What you will do: For the records below, give the number of lines containing the word "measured" and no other text.

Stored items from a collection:
>>>>>

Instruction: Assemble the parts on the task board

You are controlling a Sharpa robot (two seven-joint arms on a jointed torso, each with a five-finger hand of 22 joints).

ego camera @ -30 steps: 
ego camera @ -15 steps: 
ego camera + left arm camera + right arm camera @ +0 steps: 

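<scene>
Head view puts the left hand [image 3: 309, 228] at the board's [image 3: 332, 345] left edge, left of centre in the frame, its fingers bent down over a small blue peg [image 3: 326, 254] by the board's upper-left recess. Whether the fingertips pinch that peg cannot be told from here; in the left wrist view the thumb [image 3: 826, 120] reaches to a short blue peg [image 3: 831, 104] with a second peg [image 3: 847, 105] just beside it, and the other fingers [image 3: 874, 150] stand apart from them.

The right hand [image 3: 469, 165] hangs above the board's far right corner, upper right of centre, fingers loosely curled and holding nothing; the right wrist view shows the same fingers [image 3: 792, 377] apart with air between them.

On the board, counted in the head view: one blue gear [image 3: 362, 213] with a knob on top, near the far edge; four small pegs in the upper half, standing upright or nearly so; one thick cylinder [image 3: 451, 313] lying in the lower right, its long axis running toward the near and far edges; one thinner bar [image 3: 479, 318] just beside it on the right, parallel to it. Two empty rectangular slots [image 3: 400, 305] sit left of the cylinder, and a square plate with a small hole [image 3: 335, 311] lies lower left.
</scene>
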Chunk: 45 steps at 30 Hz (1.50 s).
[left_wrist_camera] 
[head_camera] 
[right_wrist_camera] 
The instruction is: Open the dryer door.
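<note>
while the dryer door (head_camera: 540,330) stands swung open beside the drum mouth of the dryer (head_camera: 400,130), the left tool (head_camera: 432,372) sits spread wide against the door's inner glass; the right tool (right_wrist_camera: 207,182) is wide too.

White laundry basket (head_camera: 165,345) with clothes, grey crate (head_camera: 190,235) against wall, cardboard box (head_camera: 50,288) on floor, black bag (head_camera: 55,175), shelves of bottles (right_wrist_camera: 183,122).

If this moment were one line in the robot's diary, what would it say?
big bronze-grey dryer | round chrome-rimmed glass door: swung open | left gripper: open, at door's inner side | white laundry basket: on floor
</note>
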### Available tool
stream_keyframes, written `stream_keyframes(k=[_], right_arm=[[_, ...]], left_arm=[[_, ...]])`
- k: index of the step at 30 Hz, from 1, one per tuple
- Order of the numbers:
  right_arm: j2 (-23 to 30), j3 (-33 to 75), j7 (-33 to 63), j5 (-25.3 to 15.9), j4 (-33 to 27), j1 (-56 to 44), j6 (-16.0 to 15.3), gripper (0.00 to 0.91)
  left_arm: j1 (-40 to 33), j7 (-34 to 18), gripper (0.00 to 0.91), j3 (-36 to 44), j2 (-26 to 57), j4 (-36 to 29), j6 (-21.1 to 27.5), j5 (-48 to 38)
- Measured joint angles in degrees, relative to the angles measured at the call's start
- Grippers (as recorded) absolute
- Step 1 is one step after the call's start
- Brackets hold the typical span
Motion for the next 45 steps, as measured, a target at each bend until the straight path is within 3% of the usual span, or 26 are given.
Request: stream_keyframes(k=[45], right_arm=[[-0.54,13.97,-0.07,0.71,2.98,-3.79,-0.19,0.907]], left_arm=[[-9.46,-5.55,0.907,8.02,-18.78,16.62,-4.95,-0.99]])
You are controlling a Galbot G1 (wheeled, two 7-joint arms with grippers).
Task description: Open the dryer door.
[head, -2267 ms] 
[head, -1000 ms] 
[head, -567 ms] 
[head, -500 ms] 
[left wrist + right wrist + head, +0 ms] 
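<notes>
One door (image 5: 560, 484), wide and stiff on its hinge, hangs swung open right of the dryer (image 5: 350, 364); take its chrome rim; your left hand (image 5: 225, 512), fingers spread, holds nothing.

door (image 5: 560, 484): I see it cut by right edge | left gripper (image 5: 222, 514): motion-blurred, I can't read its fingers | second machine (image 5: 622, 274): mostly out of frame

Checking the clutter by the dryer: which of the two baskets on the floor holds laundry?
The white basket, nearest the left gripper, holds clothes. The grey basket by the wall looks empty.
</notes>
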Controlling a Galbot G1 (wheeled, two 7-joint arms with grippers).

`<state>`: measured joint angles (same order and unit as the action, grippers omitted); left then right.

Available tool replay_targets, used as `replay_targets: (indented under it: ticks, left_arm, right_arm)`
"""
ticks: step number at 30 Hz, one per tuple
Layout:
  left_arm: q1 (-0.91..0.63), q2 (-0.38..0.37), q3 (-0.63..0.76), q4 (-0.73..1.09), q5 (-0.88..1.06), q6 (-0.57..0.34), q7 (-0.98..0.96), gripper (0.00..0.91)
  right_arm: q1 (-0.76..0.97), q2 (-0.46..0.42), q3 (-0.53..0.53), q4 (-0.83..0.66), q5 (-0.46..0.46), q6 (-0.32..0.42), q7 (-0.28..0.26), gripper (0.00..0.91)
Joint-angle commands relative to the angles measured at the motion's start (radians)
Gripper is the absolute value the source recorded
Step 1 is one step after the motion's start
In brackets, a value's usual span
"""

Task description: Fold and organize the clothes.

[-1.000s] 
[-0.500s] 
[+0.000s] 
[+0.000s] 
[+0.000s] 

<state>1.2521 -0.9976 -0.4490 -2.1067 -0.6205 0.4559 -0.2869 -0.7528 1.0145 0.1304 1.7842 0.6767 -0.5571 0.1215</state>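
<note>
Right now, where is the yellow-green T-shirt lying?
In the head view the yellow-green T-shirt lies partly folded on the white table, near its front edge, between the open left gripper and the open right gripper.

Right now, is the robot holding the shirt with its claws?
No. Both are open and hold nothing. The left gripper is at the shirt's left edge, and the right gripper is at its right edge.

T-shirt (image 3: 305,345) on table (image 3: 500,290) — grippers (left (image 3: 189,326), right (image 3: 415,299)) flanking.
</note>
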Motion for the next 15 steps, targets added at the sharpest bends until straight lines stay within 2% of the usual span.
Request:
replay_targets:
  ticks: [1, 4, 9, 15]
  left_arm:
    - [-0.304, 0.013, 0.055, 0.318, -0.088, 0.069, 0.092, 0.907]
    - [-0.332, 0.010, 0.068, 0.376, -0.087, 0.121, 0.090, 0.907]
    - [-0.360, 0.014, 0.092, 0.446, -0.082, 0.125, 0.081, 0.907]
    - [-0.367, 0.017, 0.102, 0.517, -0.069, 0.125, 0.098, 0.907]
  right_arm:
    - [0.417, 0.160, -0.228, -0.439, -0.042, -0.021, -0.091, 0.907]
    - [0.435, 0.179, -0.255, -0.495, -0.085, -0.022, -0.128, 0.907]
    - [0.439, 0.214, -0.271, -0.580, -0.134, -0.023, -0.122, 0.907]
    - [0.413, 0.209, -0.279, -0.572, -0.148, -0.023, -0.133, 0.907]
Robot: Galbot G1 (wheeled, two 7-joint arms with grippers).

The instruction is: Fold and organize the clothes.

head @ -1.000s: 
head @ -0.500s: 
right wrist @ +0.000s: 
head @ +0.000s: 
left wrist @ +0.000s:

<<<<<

Written solution: 4